Hook: You want time off to build a paid podcast — without burning the bridge

So you saw Goalhanger hit 250,000 paying subscribers and thought: “If they can do it, why can’t I build a paid show on the side?” That feeling — equal parts excitement and guilt — is exactly why this guide exists. Today’s playbook gives creators and employees a step-by-step negotiation script to ask managers for focused time to build a paid-audience project (like a podcast), using Goalhanger’s subscription model as real-world evidence you can point to in the conversation.

Why Goalhanger matters in 2026 — and why it’s a useful data point

In late 2025 Goalhanger announced it had surpassed 250,000 paying subscribers across shows such as The Rest Is Politics and The Rest Is History. The average subscriber pays roughly £60 a year, producing around £15m in annual subscriber income for its network.

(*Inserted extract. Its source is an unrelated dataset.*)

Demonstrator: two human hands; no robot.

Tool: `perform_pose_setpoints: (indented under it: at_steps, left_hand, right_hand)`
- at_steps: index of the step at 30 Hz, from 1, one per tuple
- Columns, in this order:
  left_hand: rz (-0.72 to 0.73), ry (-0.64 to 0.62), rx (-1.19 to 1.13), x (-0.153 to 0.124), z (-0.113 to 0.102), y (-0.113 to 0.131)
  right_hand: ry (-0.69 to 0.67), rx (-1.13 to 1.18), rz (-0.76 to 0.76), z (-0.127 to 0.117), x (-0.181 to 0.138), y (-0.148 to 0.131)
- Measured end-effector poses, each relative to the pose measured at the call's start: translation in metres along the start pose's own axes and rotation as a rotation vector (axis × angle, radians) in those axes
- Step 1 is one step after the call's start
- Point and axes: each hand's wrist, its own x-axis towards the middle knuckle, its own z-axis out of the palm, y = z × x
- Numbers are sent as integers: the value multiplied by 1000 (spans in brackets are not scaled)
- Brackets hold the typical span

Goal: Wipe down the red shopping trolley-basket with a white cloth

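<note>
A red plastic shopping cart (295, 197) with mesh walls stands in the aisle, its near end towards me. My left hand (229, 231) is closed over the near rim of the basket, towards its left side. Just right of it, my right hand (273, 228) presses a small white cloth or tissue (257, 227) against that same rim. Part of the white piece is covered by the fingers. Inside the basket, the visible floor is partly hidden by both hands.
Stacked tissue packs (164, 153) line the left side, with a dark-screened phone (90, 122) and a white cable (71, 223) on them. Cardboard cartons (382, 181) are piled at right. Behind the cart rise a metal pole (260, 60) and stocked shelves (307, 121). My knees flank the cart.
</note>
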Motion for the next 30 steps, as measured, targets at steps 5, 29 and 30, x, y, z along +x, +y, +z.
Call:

Benefits include ad-free listening, early access, bonus content, newsletters and members-only communities — a diversified subscription product, not a single-paywall trick.

Goalhanger’s model proves an audience-first subscription can scale — but it also shows subscriptions are a product requiring deliberate time, community work and monetization strategy.

Use this to frame your ask: subscriptions have become a predictable revenue model for creator-led audio projects. Employers hearing “I’m building a paid show” need to understand it’s not a hobby — it’s a potential micro-business requiring concentrated hours and clear boundaries.

  • Subscription-first roster growth: Platforms and networks that leaned into member benefits grew faster in 2025–26. Native subscription tools (Spotify, Apple Podcasts, Substack, and independent host platforms) are easier and cheaper to run.
  • Creator-friendly tooling: AI-assisted audio editing, automated show notes and clip generation reduced production time by ~30% in late 2025, meaning fewer hours to ship a professional-sounding episode.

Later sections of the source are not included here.